Turkey’s energy future

At the call centre inauguration ceremony, Turkey’s energy minster, who is the son-in-law of Turkey president Recep Tayyip Erdo?an, also spoke of Turkey’s thirst for electricity.

Turkey’s grid was originally designed to sustain a generation capacity of approximately 20 GW, but today the generation capacity has reached about 70 GW, he said. For this reason, the government is paving the way for more power investments, added the minister.

However, it has rarely appeared that renewable resources would enjoy the bulk of this investment. Turkey, which is rich in renewable resources and experiences frequent earthquakes, is actually planning large investments in coal and nuclear facilities.

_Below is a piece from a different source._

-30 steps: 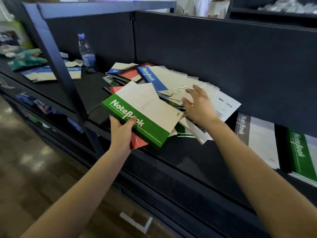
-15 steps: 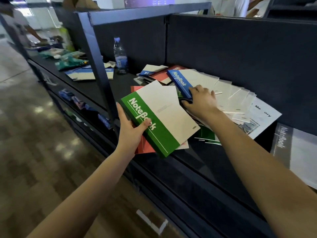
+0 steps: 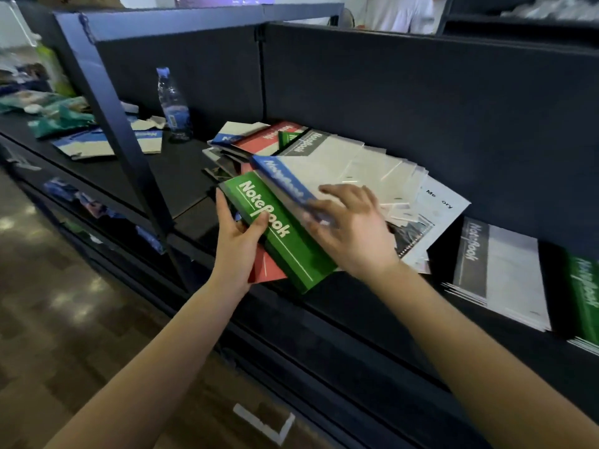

The minister himself has often spoken publicly in favor of coal.

Albayrak did not waste the opportunity to refer to the rating agency Moody’s decision to downgrade Turkey’s credit rating from Baa3 to "Ba1" or "junk" level. He said that Moody’s decision does not correspond to Turkey’s current economic situation.

In the economy, Albayrak said, there are three main components: money, fiscal policies and political stability. Turkey’s economy is healthy, he argued, because all of these components are met.

Western analysts though are particularly worried by the imprisonment of president Erdo?an’s political opponents. This is not interpreted by analysts as political stability.